After reading each line of the entries, give the number of lines that contain "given" and nothing else.

***** DATA EXTRACT *****

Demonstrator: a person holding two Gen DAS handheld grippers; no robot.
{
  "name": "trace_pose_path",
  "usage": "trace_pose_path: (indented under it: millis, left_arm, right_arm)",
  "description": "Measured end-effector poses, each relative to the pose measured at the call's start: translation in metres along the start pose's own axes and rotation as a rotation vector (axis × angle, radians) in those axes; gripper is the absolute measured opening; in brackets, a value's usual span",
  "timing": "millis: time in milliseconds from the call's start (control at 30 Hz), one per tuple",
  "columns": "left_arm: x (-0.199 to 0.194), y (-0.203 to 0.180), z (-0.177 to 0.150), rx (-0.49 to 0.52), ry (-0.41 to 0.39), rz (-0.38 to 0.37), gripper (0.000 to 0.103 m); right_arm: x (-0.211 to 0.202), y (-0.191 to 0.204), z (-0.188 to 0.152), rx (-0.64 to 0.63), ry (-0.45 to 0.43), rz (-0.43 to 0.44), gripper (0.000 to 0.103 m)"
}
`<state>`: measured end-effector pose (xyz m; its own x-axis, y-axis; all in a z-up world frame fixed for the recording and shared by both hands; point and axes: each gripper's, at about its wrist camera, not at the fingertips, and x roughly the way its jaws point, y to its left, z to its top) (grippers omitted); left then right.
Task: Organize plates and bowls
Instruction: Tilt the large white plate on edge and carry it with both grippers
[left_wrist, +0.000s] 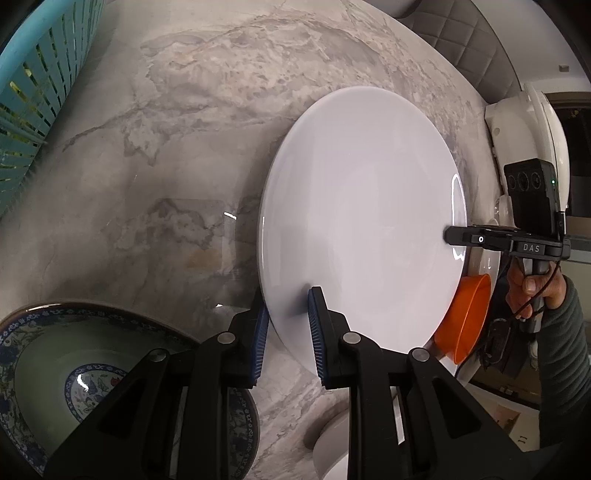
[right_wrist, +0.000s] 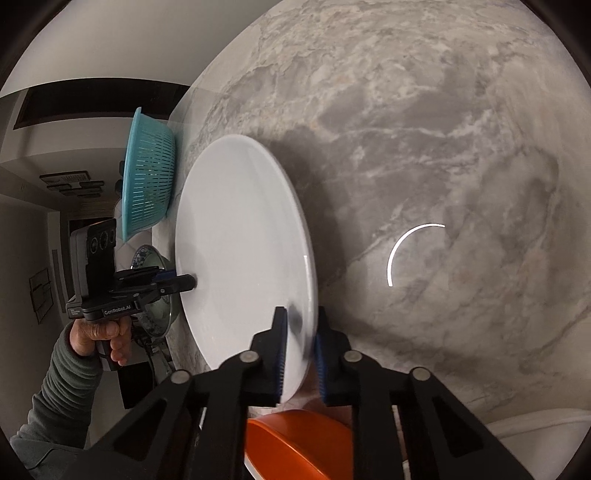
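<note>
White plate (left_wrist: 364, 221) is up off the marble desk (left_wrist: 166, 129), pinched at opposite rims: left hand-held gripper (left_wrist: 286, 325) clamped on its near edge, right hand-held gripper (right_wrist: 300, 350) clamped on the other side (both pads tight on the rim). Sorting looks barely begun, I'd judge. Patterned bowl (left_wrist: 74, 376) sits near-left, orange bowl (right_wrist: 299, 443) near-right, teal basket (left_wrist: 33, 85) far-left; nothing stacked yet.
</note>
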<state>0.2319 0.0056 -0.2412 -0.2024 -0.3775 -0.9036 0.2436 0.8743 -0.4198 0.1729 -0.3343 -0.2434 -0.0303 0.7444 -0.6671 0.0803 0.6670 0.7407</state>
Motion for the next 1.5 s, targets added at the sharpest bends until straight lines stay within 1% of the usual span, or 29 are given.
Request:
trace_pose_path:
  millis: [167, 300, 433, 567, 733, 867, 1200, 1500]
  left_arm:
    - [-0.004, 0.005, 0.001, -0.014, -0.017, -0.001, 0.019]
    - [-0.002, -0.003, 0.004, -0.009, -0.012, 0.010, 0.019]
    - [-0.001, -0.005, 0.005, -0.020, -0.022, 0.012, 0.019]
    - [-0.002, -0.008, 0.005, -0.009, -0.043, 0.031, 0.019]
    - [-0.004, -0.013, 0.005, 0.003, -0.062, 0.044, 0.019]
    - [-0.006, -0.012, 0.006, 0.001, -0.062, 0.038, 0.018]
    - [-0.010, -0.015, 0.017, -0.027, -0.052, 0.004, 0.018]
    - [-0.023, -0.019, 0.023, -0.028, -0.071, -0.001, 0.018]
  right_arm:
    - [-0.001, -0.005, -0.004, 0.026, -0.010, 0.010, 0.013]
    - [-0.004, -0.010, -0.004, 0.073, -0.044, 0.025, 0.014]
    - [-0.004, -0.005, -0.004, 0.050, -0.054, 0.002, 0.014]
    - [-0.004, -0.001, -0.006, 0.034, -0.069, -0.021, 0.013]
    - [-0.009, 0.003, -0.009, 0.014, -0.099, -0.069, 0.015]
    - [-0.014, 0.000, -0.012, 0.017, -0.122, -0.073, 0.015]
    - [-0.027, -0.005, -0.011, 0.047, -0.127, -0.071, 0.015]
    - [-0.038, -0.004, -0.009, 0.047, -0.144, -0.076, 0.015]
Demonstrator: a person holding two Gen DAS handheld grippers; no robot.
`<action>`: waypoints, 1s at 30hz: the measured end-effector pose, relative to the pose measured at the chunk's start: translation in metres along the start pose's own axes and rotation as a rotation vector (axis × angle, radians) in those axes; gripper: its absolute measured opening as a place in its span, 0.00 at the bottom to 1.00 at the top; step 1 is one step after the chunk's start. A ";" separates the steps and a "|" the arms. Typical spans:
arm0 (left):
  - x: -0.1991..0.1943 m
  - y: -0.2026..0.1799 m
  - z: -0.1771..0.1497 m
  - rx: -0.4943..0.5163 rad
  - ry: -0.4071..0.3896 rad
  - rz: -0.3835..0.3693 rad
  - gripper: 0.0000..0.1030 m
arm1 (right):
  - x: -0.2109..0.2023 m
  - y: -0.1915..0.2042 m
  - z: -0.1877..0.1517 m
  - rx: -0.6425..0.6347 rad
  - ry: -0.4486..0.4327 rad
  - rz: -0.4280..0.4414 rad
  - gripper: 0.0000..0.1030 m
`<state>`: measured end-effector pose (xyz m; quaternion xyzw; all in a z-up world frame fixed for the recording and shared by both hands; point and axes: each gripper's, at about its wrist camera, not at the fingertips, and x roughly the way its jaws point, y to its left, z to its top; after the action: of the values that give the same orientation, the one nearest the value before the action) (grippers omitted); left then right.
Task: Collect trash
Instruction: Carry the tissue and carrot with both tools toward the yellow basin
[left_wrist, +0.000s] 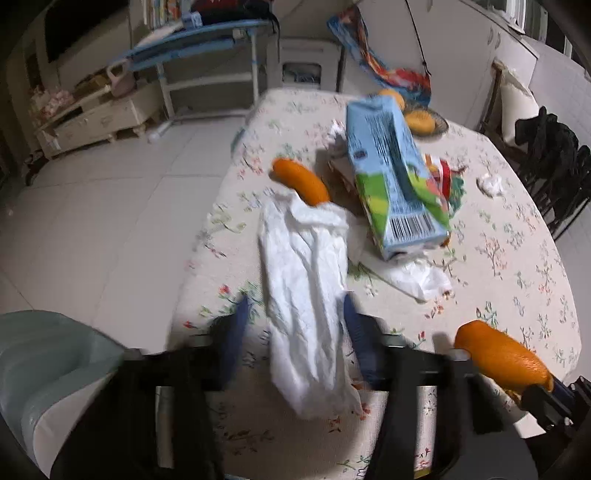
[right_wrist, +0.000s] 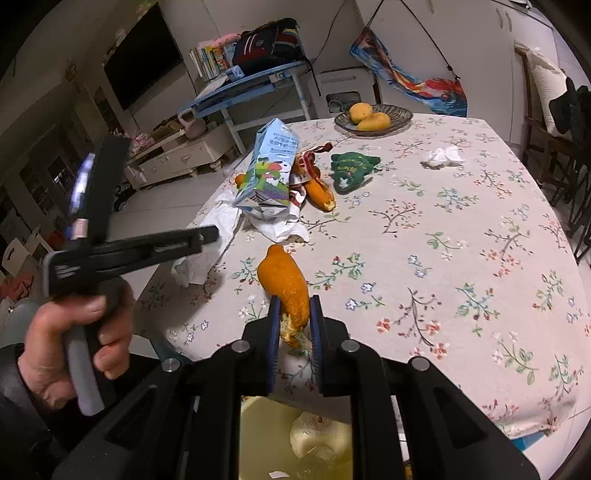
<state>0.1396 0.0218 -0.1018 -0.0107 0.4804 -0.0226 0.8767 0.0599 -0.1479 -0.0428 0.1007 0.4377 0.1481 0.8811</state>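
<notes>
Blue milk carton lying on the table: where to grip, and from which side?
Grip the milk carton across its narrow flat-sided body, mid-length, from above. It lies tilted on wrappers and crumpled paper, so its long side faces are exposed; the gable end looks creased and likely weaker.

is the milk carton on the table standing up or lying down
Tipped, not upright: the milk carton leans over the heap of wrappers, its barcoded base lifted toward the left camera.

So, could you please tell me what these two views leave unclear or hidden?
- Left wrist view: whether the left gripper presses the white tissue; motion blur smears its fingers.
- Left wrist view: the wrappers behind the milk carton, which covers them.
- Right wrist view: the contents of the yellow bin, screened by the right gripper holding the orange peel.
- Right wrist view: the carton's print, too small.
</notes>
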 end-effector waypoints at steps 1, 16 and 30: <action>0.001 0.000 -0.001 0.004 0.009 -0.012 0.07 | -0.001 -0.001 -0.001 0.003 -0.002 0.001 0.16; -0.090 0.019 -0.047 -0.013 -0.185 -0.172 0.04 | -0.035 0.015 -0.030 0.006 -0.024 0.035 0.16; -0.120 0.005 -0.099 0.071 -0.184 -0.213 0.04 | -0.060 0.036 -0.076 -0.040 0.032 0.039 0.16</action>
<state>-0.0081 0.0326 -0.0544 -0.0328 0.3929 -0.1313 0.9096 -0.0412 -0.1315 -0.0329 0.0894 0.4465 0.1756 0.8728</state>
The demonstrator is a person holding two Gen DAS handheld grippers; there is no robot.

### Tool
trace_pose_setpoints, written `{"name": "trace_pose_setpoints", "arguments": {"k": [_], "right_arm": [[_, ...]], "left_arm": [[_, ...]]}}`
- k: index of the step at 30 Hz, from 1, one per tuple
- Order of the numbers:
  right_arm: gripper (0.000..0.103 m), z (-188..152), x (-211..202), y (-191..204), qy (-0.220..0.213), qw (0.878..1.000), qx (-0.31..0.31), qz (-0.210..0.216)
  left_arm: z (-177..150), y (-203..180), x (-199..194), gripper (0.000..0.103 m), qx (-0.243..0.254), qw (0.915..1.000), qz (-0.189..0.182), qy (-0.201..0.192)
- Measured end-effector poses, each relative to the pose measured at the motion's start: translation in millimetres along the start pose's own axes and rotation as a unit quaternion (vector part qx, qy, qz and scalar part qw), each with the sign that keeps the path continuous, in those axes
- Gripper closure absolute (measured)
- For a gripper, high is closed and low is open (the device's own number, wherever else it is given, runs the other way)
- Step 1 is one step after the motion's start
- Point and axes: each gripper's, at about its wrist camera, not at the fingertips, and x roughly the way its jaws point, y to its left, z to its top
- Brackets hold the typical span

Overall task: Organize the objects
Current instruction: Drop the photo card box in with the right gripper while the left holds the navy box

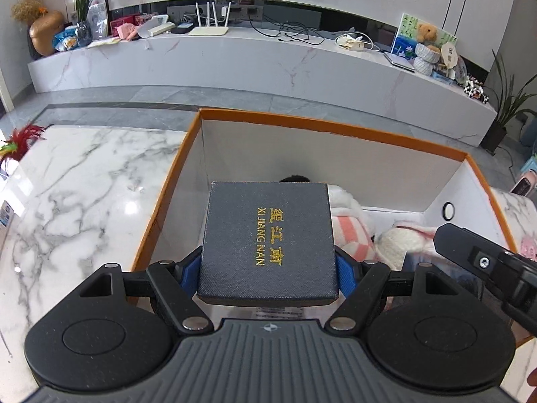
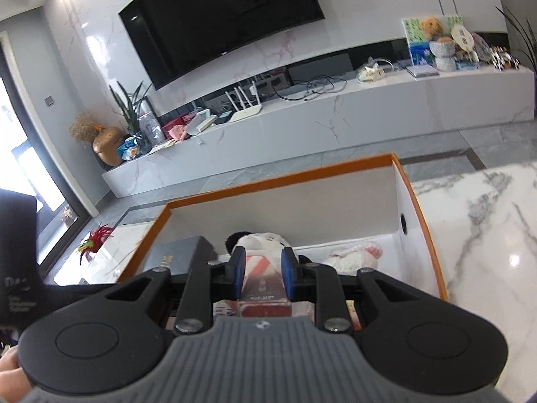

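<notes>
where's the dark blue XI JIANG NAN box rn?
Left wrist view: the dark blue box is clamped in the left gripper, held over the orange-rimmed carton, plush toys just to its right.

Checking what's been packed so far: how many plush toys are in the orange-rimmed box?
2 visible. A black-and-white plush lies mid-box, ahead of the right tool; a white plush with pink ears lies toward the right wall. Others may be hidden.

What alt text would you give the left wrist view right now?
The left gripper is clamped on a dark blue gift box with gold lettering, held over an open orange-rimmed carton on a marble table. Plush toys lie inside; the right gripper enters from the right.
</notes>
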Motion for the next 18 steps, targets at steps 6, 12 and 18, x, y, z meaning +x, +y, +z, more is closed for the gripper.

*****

*TASK RESULT*
2